…После освобождения города партизанское соединение расформировали. Но еще до этого я узнал, что Файн взял в Германию Марту, полагая, что она была жертвой Гейнца. На этот раз ей пришлось подчиниться. Где ты сейчас, дорогая боевая подруга? Спасибо тебе за бесстрашие и преданность нашему святому делу.
Меня отозвали на работу в городское управление НКВД, где я занимался выявлением бывших немецких военнослужащих, полицейских, сотрудников оккупационных учреждений. Кто же лучше меня мог их знать… Ничего я не знал лишь о Федулове. Если судить по косвенным данным, из города он выбраться не успел, несмотря на всю свою изворотливость и прямо-таки потрясающее везение. Не успел… Об этом свидетельствовала и оставленная гестаповцами значительная часть архива, который готовили к эвакуации Файн и Федулов.
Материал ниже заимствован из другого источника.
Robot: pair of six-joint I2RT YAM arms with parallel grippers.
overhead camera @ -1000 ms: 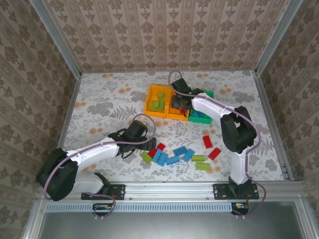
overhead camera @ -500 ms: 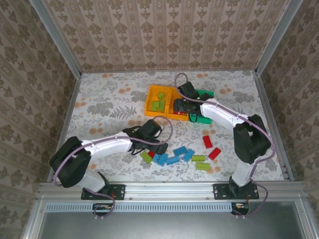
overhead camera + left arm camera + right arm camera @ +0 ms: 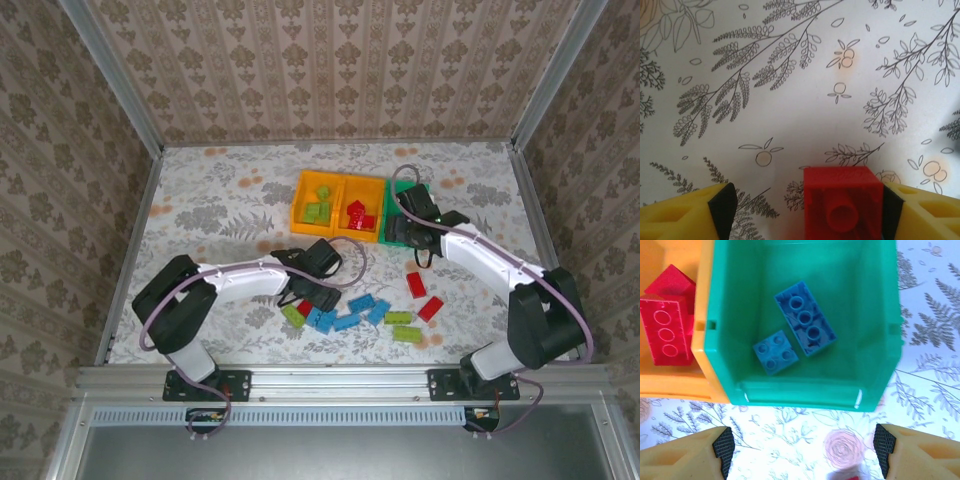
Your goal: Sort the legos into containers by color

А сейчас над этими документами работала особая группа НКВД, прибывшая из Москвы.
Как сейчас помню тот день. Страшный день. В мой кабинет вошли два наших сотрудника и старший офицер.
— Встаньте, Нечаев. К стене лицом, — резко приказал старший офицер. Приказание я выполнил, хотя и растерян был до невозможности. Меня тотчас обыскали, отобрали оружие, документы и вообще все, что обнаружили в карманах, даже сломанную спичку.
Затем по всей форме был произведен обыск в моем столе, в сейфе, были тщательно осмотрены и простуканы стены.
— Объясните же наконец в чем дело? — я не узнал собственного голоса.
— Отставить разговоры, Нечаев. Вы арестованы как изменник родины и враг народа.
Я уже не помню, что говорил, в каком был состоянии после этих слов. Онемел, окаменел, остолбенел — все это равно относилось в этот момент ко мне. Кажется, я пытался крикнуть, вернее, прохрипеть что-то вроде «это ложь, провокация». Но что значили тогда эти слова?..
— Руки за спину, Нечаев, и шагом марш по коридору. За попытку бежать будете расстреляны на месте. — Тон команды старшего офицера был жестким и неумолимым.
Не помню и того, как я шел по коридору, о чем думал в те минуты, не помню. — Направо, Нечаев.
Меня ввели в кабинет начальника управления. Впервые я увидел такое: здесь было не менее десяти офицеров и несколько знакомых мне старшин, которые пользовались не меньшим уважением, чем старшие по чину. Начался перекрестный допрос. Говорить я почти не мог, так как понял наконец, что же происходит: меня обвиняют в выдаче всего городского подполья и в гибели преданного советского патриота, секретаря подпольного горкома партии Звягинцева. Что же я мог говорить в свое оправдание? Передо мной лежали архивы гестапо, в которых было и мое заявление с просьбой принять меня на работу в тайную полицию, и показания о действиях подполья, и, что самое страшное, «добровольно» представленные данные о явочных квартирах, о паролях, о приметах Звягинцева, а также мои расписки о получении денежных сумм от этой проклятой всеми Гехеймс-полицай (тайной полиции). И все это, надо отдать должное Файну, было сделано добротно. Меня парализовало, отнялась и левая рука…
Несколько месяцев провел я в тюремных лазаретах, а затем был осужден к двадцати пяти годам лишения свободы. Что же, в том моем положении это еще было большим счастьем… Я даже не пытался обжаловать приговор. Не знаю теперь, сколько времени находился бы в Баранихе, если бы судьба через восемь лет не послала мне ангела-избавителя.
Все эти годы меня разыскивала Марта, которая жила в ГДР. Там же в демократической Германии был осужден за преступления против человечности и отбывал длительное тюремное заключение бывший оберштурмбанфюрер Файн. Но только через восемь лет он передал властям свои показания, в которых раскрыл некоторые доселе неизвестные факты из своей биографии, а также рассказал о фальсификации гестаповских протоколов в далеком русском городе и о моем оговоре. Одновременно Файн сообщил, что штурмфюрер Федулов был оставлен в Советском Союзе для «проведения и постепенного наращивания разведывательной деятельности».
Восемь лет лагерной жизни отнюдь не способствовали улучшению моего здоровья. Понадобилось немало времени, чтобы хоть как-то восстановить его. И я решил поехать куда-нибудь подальше от родных мест, пожить в тишине и покое, среди незнакомых, но добрых людей. Поселок «Девица» стал местом моего постоянного жительства. Как здесь тихо, я бы даже сказал, благостно, покойно. Надеюсь, так оно и будет.
______________
Нечаев не одинок в своей драматической судьбе. Тысячи бывших подпольщиков и партизан в силу целого ряда, от них независящих обязательств, оказались в подобном положении. Не все вернулись в родные края, так и не дождавшись реабилитации.